RMB Holdings being sold in South Africa
RMB Holdings, which was created as the original holding company of the South African bank, is being sold.
While many South Africans may know Rand Merchant Bank (RMB) as a retail and investment bank, RMB Holdings is now primarily focused on property.
The company was established in 1987 as a holding company for the bank. It was listed on the JSE in 1992 following its takeover of Momentum Life.
In 1998, the holding company partnered with Anglo American’s financial services assets, creating the FirstRand Group.

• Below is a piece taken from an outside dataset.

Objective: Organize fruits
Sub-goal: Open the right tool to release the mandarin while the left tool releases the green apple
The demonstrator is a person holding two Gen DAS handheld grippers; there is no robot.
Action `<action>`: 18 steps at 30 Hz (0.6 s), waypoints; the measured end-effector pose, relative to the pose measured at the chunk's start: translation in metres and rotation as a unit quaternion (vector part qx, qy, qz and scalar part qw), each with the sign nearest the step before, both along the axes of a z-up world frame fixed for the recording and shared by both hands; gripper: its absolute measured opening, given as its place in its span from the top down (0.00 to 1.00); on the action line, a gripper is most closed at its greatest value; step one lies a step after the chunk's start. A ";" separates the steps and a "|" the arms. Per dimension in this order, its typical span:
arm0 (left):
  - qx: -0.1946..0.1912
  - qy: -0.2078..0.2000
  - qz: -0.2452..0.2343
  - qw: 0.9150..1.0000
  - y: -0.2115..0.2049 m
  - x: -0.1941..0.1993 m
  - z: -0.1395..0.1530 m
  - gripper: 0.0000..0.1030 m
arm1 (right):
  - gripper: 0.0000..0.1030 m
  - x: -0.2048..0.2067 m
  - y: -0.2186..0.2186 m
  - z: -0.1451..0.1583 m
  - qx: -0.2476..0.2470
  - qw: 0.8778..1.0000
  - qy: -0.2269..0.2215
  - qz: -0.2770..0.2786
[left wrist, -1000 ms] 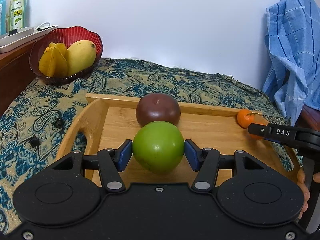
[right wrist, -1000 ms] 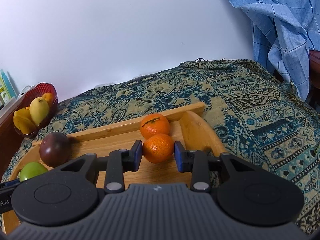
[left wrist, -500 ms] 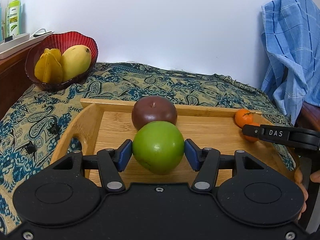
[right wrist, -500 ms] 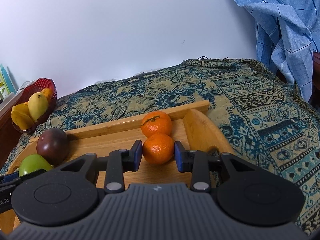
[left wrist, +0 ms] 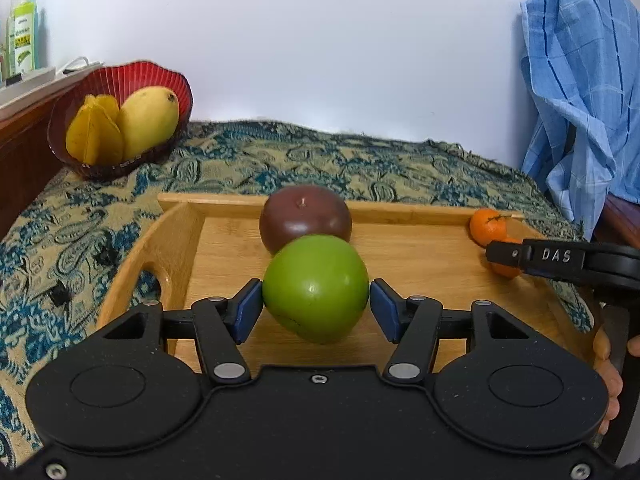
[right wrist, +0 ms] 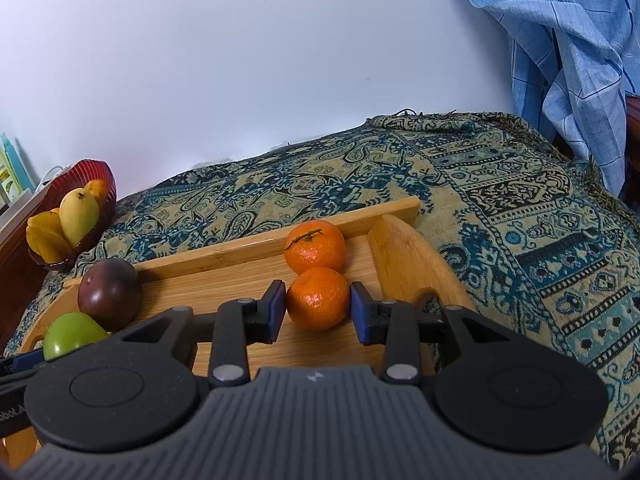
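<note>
Altogether the tray [left wrist: 180, 236] held two tangerines [right wrist: 315, 245], one green apple [left wrist: 316, 287] and one brown fruit [left wrist: 305, 220]. The left tongs [left wrist: 316, 310] bracketed the apple, just parted; the right tongs [right wrist: 318, 312], opening, flanked the nearer tangerine [right wrist: 318, 297].

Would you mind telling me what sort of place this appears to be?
Probably a room in a home: a paisley cloth covers the surface under a wooden tray, a red fruit bowl sits nearby, and a blue checked garment hangs alongside.

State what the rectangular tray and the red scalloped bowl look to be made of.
The rectangular tray looks like bamboo or light wood, matte: pale striped grain and joined strips show. The red scalloped bowl looks like translucent plastic or glass, glossy: light glows through its ribbed rim. Which of the two, I cannot tell.
</note>
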State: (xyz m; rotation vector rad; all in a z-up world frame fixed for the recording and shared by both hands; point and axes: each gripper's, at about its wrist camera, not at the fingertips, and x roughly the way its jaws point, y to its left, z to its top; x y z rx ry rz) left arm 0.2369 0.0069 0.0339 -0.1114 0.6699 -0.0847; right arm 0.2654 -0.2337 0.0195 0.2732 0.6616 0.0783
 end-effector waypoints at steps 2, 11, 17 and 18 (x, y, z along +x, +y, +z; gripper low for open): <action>-0.001 0.006 0.002 1.000 0.001 0.000 -0.003 0.44 | 0.57 -0.001 -0.001 0.000 0.002 1.000 0.001 0.000; 0.014 -0.005 0.001 1.000 0.001 -0.009 0.003 0.22 | 0.39 -0.008 0.002 0.005 -0.009 1.000 -0.011 0.009; 0.031 -0.015 0.003 0.999 -0.001 -0.018 0.010 0.15 | 0.28 -0.015 0.003 0.009 -0.017 1.000 -0.017 0.014; 0.032 -0.015 0.003 0.999 -0.001 -0.020 0.011 0.15 | 0.26 -0.017 0.002 0.009 -0.018 1.000 -0.019 0.015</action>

FNB, RMB, Wesbank, and Ashburton Investments are some of the companies that are part of FirstRand.
At the time, RMB Holdings held approximately 34% of the FirstRand group. While having a large banking stake, the JSE-listed company started focusing heavily on property.
In 2020, RMB Holdings unbundled its stake in FirstRand, shifting its focus solely to the construction sector.
This shifted the company’s strategy from being a patient long-term strategic shareholder to an investment holding company focused on monetising its underlying property-related investments.
The group is now set for a new era, with AttBid offering to acquire all of RMB Holdings’ issued ordinary share capital.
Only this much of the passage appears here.